A busca do influenciador Lito Sousa, de 59 anos, por um tratamento experimental para a doença de Creutzfeldt-Jakob (DCJ) colocou em evidência uma realidade enfrentada por pacientes com doenças raras: entrar em um estudo clínico não depende apenas da vontade do paciente ou da gravidade de seu quadro.
A família buscou duas pesquisas que estudam possíveis terapias contra a doença, o ION717, desenvolvido pela Ionis Pharmaceuticals, e o PRiSM, conduzido pelo Broad Institute, ligado a Harvard e ao MIT. Até o momento, porém, nenhuma das alternativas garantiu a Lito acesso ao medicamento experimental.

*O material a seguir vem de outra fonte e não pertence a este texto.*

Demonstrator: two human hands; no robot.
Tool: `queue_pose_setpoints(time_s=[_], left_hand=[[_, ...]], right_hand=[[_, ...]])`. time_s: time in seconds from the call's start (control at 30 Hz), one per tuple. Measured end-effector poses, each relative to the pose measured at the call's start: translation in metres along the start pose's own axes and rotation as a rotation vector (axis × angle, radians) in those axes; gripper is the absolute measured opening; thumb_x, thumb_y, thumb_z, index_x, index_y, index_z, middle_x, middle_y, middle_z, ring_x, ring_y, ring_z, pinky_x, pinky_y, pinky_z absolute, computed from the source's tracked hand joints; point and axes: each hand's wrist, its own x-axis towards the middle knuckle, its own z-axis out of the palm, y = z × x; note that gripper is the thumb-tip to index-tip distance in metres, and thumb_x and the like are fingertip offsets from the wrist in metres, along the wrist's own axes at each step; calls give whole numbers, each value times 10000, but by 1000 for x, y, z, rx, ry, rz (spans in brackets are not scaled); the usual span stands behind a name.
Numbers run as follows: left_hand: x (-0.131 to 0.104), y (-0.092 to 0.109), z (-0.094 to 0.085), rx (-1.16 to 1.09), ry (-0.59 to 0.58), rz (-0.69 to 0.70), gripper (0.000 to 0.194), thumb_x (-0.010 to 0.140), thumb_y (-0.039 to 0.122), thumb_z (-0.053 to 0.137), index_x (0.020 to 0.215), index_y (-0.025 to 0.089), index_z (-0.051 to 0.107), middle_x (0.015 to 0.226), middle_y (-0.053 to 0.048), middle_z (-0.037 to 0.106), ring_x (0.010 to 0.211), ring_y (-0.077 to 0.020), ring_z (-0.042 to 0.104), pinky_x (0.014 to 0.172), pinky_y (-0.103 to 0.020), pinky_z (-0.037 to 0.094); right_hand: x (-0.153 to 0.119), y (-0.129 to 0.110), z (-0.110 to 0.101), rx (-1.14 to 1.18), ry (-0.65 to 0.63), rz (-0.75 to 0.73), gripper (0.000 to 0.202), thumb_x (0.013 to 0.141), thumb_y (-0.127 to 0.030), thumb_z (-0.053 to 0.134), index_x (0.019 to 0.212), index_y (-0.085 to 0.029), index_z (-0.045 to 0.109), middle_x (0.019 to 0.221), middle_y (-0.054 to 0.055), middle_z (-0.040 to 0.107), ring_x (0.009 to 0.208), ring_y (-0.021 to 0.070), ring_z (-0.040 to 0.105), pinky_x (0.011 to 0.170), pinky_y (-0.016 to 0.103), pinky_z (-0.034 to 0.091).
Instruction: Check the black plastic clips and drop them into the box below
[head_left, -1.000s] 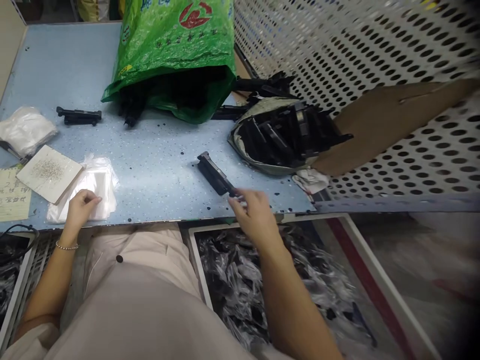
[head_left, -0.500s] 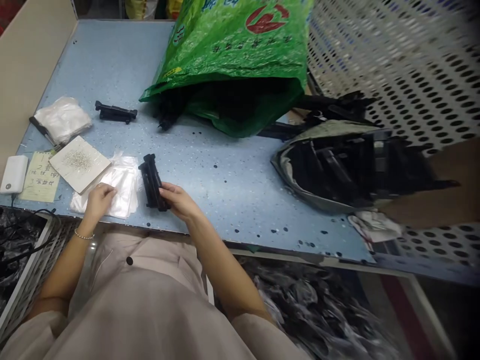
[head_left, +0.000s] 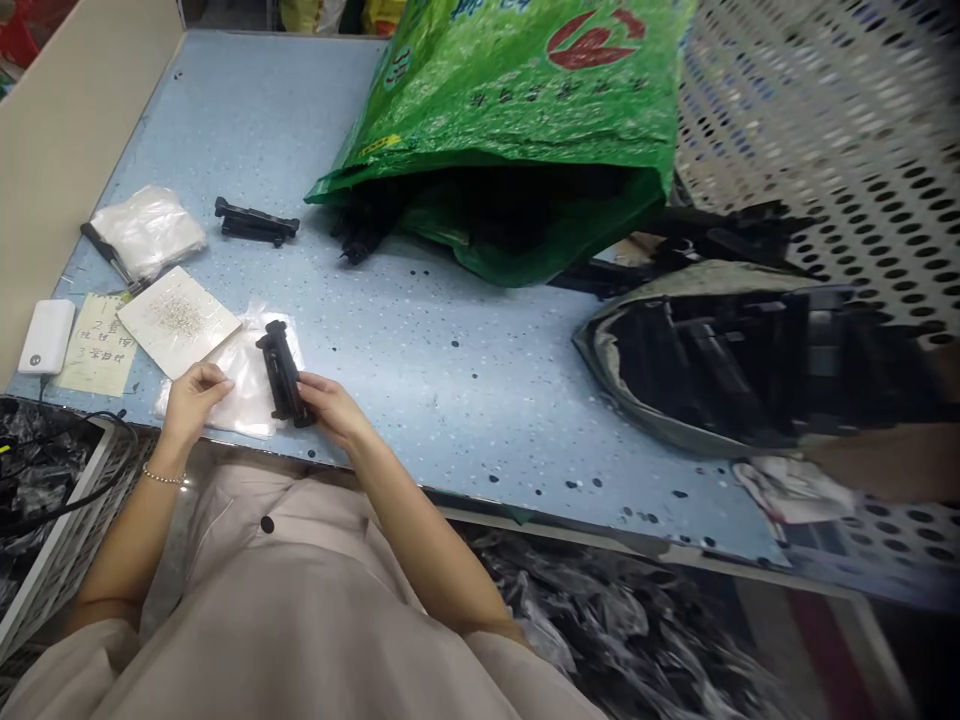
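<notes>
My right hand (head_left: 331, 408) grips a long black plastic part (head_left: 282, 374) by its right side, over the right edge of a stack of clear plastic bags (head_left: 247, 402). The part stands nearly upright in the view, with knobbed ends. At the left of the stack, my left hand (head_left: 193, 402) has thumb and forefinger pinched together on a bag's thin film. A square off-white plate (head_left: 178, 322) with small specks in its middle lies just beyond my left hand, partly over the bags. Another black part (head_left: 256, 222) rests farther back on the table.
A large green woven sack (head_left: 517, 110) gapes toward me at the back, black parts inside. To the right lies a grey sack (head_left: 637, 390) full of black parts. At left are a bundle of bags (head_left: 150, 232), a yellow note (head_left: 96, 345) and a white power bank (head_left: 46, 338).
The black part in my right hand has moved left, from beside the bag stack to over its right edge. My left hand stays at the bags. The whole view has shifted slightly.
</notes>
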Motion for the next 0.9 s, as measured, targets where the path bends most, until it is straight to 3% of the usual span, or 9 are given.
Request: queue_pose_setpoints(time_s=[0.07, 0.13, 0.23, 0.33, 0.47, 0.57, 0.63, 0.77, 0.9], left_hand=[[-4, 2, -3, 53, 8, 57, 212, 744, 286, 769, 856, 174, 628, 848, -12, 659, 696, -116, 615, 625, -240, 518], [-7, 5, -3, 236, -23, 199, 75, 849, 236, 643, 907, 188, 637, 946, -41, 691, 792, -148, 663, 711, -293, 566], [-7, 6, -2, 597, -113, 429, 244, 889, 122, 488, 988, 190, 700, 1136, -90, 698, 1063, -215, 669, 973, -405, 543], [-4, 4, -4, 751, -161, 460, 396, 876, 86, 465, 1198, 177, 676, 1270, -113, 658, 1180, -239, 636, 1044, -418, 518], [-9, 7, -14, 796, -91, 475, 441, 898, 104, 471, 1311, 165, 612, 1351, -126, 607, 1244, -232, 605, 1073, -389, 509], [-17, 8, -21, 871, -99, 507, 368, 909, 88, 436, 1182, 160, 671, 1350, -134, 597, 1241, -239, 606, 1085, -403, 502], [-20, 7, -21, 943, -94, 502, 379, 895, 63, 415, 1155, 149, 677, 1367, -152, 586, 1252, -266, 599, 1085, -446, 502], [-29, 4, -7, 966, -113, 561, 562, 897, 26, 384, 1438, 129, 494, 1452, -189, 533, 1372, -300, 505, 1145, -500, 449], [-58, 4, 21, 895, -314, 732, 660, 941, 21, 334, 1582, 166, 269, 1530, -200, 458, 1427, -295, 451, 1120, -490, 484]], right_hand=[[-13, -9, -9, -31, 46, -74, 411, 700, -384, 843, 1059, -209, 744, 926, 15, 748, 819, 158, 665, 789, 302, 542], [-27, -16, -12, -27, 9, -87, 415, 742, -402, 814, 1106, -223, 725, 915, 11, 741, 824, 157, 666, 806, 307, 542], [-39, -16, -7, -26, -185, 58, 494, 790, -479, 760, 1195, -212, 664, 798, 18, 712, 735, 175, 673, 744, 342, 559], [-40, -4, 5, -167, -276, 166, 469, 831, -489, 701, 1184, -189, 637, 764, 22, 683, 671, 180, 664, 657, 330, 543], [-38, 6, 12, -472, -198, 50, 319, 904, -406, 587, 1119, -182, 660, 732, -4, 629, 598, 127, 556, 616, 275, 462], [-38, 2, 11, -724, -161, -60, 312, 929, -364, 533, 1157, -203, 673, 814, 16, 655, 695, 148, 564, 669, 277, 441], [-38, -1, 10, -808, -55, -113, 320, 934, -345, 512, 1178, -210, 669, 912, 41, 676, 776, 171, 585, 703, 288, 443], [-37, 3, 12, -784, -8, -117, 366, 933, -380, 521, 1240, -207, 622, 879, 30, 640, 727, 167, 571, 709, 308, 451], [-35, 13, 15, -504, 8, -180, 709, 901, -400, 580, 1531, -240, 298, 757, -38, 539, 642, 147, 508, 642, 289, 443]])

Segundo informações divulgadas pela esposa do influenciador, Mila Seidl, o estudo da Ionis está fechado para novos participantes e a empresa informou que não disponibiliza o medicamento por uso compassivo. Já no caso do PRiSM, houve a possibilidade de uma avaliação para participação no grupo de controle, no qual o paciente não recebe a substância investigada.
As dificuldades estão relacionadas à própria estrutura dos ensaios clínicos. Pesquisas experimentais trabalham com protocolos previamente estabelecidos, número definido de participantes e critérios de inclusão e exclusão. Esses requisitos são necessários para avaliar segurança, tolerabilidade e, nas fases adequadas, possíveis benefícios do tratamento.
No caso de doenças de progressão rápida, como a DCJ, o tempo acrescenta outra dificuldade. Enquanto o quadro do paciente evolui, pode não haver uma vaga disponível ou ele pode deixar de atender aos critérios estabelecidos pelo protocolo.
A doença de Creutzfeldt-Jakob é uma condição neurodegenerativa rara relacionada a príons e ainda não possui tratamento eficaz conhecido. A família de Lito continua buscando uma oportunidade de participação em pesquisas experimentais.